Work item:
In the listing that follows, locate the line containing "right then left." and the line containing "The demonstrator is". Retype exactly those two lines and every line between them, and nothing more.
------ Source data
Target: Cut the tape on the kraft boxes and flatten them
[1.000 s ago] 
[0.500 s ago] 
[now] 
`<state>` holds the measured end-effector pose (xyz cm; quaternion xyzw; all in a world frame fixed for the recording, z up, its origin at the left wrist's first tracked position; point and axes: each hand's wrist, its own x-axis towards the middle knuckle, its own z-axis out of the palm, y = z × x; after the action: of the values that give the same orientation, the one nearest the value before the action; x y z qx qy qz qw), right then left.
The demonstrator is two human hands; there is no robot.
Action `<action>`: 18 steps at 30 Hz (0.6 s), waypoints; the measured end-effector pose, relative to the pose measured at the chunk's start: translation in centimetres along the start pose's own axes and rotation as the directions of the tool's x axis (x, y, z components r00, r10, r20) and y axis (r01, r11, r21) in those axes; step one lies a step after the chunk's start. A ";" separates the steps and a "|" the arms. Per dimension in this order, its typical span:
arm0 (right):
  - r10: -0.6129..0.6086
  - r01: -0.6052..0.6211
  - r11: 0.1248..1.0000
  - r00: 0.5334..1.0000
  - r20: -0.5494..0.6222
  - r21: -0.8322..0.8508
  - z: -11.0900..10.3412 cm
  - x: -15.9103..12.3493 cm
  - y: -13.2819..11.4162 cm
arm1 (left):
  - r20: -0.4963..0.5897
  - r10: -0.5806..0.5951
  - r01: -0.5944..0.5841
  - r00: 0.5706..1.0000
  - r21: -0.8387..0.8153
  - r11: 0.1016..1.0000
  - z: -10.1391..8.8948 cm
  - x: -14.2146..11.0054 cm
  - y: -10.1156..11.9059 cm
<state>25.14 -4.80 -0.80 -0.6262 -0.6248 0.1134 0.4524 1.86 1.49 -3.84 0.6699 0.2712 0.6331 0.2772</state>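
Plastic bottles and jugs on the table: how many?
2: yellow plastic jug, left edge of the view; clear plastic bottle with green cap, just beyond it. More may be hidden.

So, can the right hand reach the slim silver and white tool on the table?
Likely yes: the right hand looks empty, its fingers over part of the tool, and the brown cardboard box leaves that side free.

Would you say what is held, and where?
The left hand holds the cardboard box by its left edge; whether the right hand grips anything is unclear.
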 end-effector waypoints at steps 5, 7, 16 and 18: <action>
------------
Task solution:
`<state>` holds the measured end-effector pose (xyz cm; quaternion xyzw; all in a world frame fixed for the recording, z up, its origin at the left wrist's first tracked position; point and axes: each hand's wrist, its own x-axis towards the middle knuckle, its own z-axis out of the palm, y = z × x; after the action: of the values that give the same orientation, the one nearest the value before the action; x y z qx qy qz qw), right then left.
The demonstrator is two human hands; there is no robot.

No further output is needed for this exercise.